Furto de cabos: uma epidemia silenciosa
Entre 2022 e 2024, a CEEE Equatorial contabilizou mais de 14 mil ocorrências de furto ou vandalismo em sua rede — um cenário que desafia tanto a segurança da operação quanto a prestação de serviços à população. Somente em 2024, foram registrados 3.197 casos, o que representa, em média, nove crimes por dia.
Os impactos não são apenas financeiros: além dos prejuízos diretos, estimados em mais de R$ 4 milhões em 2024, a retirada de cabos compromete o fornecimento de energia, afeta hospitais, escolas, transporte e a vida de milhares de pessoas. Em Porto Alegre, foram 1.240 ocorrências em um ano. No Litoral Norte, 145 km de rede foram perdidos, prejudicando cerca de 345 mil clientes.
Estratégia multifrontal contra o crime
A nanotecnologia chega como uma nova peça em um conjunto de ações já em curso. Em áreas mais vulneráveis, a CEEE substituiu mais de 150 km de cabos de cobre por fios de alumínio — menos atrativos para criminosos por seu valor de revenda inferior.
A atuação também tem forte apoio das forças de segurança. Por meio da operação nacional Equi-Cobre, deflagrada em diferentes estados, a empresa e autoridades como Brigada Militar e Polícia Civil vêm promovendo ações de inteligência e fiscalização.
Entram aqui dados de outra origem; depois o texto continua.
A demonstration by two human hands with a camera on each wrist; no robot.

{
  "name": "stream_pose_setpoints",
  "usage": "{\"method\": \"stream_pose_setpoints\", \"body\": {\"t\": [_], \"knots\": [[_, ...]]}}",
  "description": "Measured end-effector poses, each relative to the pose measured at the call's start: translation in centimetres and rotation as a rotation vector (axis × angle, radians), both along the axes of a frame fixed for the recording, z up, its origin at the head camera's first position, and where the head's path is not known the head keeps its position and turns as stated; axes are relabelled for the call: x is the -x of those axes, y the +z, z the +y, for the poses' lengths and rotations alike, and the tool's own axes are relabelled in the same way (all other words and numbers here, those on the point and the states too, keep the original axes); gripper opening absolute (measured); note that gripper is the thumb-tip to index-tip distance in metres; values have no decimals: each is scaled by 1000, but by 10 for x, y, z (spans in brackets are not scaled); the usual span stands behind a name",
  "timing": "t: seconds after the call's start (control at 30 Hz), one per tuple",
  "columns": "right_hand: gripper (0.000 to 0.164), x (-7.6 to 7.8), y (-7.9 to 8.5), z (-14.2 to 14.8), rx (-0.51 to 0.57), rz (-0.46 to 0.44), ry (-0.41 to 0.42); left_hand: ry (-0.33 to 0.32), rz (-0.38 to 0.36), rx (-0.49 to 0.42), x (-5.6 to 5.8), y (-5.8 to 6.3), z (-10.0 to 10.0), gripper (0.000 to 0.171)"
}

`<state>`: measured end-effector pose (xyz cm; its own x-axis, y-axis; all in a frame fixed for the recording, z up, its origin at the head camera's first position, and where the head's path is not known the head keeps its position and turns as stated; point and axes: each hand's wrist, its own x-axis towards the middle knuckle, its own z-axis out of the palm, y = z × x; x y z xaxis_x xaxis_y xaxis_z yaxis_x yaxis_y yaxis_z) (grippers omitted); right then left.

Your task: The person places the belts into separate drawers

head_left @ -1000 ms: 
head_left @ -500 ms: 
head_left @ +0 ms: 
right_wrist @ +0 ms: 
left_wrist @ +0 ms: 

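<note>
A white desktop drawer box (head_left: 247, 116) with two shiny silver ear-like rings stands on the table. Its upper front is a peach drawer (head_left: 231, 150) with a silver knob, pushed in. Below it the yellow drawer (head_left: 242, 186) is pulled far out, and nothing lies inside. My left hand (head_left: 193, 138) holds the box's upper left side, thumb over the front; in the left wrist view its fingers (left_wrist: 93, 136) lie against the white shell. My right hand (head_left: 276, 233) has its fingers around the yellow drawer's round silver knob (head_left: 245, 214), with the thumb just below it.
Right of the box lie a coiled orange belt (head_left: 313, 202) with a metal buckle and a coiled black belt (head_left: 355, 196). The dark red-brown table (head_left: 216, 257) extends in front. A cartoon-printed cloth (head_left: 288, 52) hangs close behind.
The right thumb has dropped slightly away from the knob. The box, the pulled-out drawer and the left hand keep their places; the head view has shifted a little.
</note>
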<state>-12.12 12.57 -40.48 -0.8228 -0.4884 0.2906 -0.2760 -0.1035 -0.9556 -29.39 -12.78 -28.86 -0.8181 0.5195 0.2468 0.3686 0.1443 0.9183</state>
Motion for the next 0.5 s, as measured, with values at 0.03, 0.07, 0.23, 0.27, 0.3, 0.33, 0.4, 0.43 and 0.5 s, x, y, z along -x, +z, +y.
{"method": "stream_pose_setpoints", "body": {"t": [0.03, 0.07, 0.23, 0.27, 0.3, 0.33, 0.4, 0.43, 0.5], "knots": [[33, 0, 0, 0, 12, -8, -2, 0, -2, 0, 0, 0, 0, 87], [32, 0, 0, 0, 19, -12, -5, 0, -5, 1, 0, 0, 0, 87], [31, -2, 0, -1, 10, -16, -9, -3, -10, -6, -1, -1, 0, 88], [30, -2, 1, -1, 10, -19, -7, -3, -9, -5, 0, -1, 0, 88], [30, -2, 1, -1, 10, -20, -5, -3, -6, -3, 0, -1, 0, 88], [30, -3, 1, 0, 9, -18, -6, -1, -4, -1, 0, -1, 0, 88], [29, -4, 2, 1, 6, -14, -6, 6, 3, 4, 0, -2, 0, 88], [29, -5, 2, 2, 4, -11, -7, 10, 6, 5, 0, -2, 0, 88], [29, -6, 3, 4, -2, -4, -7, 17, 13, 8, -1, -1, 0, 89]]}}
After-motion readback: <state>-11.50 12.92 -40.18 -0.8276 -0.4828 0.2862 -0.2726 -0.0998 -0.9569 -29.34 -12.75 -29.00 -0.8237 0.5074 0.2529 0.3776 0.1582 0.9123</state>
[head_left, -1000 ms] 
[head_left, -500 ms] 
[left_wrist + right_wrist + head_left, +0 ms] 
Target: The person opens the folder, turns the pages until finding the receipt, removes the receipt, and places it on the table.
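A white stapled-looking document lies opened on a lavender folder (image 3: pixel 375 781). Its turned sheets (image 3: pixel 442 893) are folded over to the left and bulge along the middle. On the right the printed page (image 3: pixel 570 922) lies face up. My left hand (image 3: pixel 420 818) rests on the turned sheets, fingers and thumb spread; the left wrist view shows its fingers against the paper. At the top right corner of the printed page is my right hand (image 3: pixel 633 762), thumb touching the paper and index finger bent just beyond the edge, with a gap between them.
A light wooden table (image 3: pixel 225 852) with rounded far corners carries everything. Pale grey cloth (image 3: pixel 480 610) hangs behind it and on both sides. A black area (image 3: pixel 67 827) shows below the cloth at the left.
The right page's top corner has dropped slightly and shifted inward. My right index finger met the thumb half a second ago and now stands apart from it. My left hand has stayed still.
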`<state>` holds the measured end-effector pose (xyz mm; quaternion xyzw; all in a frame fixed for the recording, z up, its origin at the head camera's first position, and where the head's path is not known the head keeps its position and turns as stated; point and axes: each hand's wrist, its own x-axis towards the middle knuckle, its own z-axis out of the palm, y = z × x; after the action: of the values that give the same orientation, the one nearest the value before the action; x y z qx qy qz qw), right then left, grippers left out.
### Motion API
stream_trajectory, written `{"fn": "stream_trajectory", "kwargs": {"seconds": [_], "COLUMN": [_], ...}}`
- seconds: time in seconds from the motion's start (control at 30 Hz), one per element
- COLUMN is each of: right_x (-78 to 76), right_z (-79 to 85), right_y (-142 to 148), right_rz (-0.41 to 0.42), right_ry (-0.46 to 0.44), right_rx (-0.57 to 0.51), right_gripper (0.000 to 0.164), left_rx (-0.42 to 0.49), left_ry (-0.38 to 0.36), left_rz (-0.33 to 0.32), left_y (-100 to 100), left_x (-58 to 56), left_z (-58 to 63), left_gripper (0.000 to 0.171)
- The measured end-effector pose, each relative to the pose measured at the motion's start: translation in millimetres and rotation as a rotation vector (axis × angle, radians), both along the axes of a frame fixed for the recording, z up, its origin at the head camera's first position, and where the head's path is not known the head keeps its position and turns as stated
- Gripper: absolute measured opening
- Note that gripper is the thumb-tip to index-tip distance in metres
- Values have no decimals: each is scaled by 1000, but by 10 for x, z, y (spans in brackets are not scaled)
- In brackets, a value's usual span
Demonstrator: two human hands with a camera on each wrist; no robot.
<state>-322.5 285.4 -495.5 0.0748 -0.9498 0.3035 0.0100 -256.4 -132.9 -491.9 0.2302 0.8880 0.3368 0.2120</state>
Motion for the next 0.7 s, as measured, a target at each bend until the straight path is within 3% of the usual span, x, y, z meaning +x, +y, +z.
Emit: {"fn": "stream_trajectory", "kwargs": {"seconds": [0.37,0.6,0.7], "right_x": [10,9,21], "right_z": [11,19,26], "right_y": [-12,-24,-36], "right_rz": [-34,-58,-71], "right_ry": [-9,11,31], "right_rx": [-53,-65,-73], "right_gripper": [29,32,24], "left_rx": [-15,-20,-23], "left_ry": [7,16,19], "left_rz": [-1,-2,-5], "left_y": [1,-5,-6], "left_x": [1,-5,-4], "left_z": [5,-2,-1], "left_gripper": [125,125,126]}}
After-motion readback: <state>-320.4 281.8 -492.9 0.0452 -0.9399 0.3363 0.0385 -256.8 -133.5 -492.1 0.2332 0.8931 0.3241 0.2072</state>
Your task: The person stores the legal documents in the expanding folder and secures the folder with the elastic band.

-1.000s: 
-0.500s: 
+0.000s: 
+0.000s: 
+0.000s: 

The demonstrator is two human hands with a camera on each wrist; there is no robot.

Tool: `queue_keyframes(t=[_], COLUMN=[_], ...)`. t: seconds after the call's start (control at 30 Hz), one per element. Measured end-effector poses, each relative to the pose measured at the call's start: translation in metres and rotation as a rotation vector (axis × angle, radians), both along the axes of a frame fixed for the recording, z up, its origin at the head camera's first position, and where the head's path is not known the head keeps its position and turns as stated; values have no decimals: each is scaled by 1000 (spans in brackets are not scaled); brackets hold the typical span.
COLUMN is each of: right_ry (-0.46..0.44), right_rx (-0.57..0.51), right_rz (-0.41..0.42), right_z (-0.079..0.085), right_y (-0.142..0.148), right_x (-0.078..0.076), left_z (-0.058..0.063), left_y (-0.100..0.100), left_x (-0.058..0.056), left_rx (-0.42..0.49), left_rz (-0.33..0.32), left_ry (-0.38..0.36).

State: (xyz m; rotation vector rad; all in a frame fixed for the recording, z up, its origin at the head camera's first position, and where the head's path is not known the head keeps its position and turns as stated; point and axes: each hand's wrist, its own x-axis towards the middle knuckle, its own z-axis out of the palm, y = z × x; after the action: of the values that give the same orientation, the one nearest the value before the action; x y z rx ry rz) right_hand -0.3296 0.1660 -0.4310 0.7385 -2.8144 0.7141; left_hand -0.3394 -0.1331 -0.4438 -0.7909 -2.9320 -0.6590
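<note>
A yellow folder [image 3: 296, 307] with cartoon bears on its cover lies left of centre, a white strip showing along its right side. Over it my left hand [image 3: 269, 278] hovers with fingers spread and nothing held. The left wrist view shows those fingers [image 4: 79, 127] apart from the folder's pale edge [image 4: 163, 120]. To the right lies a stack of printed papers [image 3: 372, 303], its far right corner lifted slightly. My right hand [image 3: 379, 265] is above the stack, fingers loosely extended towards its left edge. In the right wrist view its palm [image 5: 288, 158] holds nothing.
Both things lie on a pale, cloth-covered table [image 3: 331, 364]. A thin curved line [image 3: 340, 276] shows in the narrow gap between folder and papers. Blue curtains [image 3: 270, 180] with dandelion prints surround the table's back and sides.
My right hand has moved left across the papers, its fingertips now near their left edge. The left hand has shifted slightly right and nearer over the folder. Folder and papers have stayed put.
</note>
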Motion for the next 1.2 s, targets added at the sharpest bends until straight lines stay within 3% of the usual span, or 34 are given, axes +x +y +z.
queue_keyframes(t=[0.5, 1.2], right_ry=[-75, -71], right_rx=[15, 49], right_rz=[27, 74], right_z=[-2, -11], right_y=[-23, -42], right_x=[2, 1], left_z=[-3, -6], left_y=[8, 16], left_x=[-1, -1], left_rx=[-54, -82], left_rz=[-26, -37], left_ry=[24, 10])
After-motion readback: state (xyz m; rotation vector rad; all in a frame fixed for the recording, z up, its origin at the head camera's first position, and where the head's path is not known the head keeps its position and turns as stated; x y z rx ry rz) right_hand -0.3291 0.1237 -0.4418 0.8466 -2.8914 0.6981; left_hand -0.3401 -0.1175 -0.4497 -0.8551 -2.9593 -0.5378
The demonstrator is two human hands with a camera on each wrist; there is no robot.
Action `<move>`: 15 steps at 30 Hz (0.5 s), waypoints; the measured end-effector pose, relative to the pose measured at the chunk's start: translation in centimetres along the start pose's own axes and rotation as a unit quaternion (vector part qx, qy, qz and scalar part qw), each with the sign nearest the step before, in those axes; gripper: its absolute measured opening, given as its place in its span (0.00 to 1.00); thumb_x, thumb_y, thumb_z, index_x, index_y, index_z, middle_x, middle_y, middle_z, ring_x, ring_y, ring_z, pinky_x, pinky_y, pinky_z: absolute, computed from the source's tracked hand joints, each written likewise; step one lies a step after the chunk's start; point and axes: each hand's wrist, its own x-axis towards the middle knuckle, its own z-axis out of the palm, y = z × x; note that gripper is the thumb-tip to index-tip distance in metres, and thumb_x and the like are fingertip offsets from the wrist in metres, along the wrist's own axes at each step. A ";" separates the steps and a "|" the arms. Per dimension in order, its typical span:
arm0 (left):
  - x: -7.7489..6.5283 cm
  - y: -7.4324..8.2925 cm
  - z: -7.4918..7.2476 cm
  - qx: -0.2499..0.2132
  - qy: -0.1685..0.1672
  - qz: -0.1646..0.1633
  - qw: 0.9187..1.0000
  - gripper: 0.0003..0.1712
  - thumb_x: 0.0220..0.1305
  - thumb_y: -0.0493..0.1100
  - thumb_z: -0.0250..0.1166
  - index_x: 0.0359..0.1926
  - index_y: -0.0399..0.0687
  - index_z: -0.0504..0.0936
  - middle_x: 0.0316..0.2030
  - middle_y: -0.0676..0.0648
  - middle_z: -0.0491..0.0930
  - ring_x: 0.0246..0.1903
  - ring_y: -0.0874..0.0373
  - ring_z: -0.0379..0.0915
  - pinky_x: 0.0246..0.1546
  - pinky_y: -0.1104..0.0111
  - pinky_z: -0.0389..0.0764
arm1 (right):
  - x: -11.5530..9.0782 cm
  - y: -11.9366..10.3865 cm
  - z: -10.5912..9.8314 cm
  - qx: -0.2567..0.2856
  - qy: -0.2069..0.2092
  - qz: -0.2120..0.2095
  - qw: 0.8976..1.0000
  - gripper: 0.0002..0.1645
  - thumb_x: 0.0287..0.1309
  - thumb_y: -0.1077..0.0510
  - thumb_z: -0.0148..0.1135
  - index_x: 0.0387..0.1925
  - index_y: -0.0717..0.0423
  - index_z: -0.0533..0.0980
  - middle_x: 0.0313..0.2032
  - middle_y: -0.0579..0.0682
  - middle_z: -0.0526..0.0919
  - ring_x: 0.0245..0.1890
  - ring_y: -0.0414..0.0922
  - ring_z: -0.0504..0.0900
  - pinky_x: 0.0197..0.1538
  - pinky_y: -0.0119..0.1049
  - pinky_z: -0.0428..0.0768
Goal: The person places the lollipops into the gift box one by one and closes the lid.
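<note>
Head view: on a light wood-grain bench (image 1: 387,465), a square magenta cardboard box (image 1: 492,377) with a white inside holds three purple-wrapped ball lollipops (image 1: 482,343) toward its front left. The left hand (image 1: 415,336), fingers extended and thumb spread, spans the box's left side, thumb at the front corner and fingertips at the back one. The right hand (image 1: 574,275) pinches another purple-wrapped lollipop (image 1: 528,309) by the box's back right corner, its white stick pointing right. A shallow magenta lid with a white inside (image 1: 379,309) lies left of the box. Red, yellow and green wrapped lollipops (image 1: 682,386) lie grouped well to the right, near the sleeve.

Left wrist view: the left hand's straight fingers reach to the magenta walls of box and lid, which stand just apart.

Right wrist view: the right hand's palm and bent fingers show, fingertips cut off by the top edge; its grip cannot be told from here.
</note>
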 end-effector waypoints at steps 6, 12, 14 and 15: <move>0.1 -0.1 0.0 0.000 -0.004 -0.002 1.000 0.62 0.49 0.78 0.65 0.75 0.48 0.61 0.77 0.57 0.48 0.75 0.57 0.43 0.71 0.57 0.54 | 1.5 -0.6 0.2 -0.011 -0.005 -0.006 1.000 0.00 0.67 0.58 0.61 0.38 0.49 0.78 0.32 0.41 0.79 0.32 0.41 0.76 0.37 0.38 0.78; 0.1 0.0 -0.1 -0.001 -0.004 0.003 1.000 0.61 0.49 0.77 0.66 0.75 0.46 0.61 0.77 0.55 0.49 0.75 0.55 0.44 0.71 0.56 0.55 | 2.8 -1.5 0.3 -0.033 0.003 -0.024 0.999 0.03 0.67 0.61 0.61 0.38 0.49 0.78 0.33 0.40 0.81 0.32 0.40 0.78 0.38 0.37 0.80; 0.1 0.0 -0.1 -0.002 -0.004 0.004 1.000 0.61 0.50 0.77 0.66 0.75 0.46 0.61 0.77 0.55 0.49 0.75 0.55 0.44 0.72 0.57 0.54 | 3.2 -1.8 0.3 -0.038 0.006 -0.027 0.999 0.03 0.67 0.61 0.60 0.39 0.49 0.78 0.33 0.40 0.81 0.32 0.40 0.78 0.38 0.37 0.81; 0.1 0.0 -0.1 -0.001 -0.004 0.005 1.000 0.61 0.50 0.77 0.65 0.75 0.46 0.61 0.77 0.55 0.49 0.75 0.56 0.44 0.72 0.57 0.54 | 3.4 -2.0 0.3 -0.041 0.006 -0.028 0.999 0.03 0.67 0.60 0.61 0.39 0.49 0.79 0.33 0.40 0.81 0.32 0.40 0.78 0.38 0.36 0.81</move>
Somente em 2025, foram 19 operações realizadas no Rio Grande do Sul, com 18 pessoas presas por envolvimento em furtos ou receptação de cabos.
A experiência da companhia em outros estados reforça a confiança na abordagem: no Piauí, medidas semelhantes resultaram em queda de mais de 66% nas ocorrências em regiões críticas, como a cidade de Parnaíba, onde os registros praticamente zeraram.
Conscientizar também é prevenir
Outro pilar da estratégia é o diálogo com a sociedade. A CEEE vem promovendo ações educativas junto a ferros-velhos, comunidades e espaços públicos, alertando sobre os riscos legais e operacionais da comercialização de fios sem procedência. A campanha integra a “Operação Equi-Cobre” e busca ampliar o entendimento coletivo sobre os impactos desse tipo de crime.
Futuro com rastreabilidade
A implementação dos nanomarcadores transforma o fio elétrico em uma evidência quase irrefutável. O material poderá ser rastreado mesmo em sua forma mais degradada, oferecendo às autoridades uma ferramenta crucial para responsabilizar receptadores e interromper cadeias criminosas.
A expectativa da CEEE Equatorial é de que, ao combinar inovação tecnológica com ações sociais e parcerias institucionais, seja possível reduzir de forma sustentável os furtos e economizar recursos que poderão ser reinvestidos na melhoria do sistema elétrico gaúcho.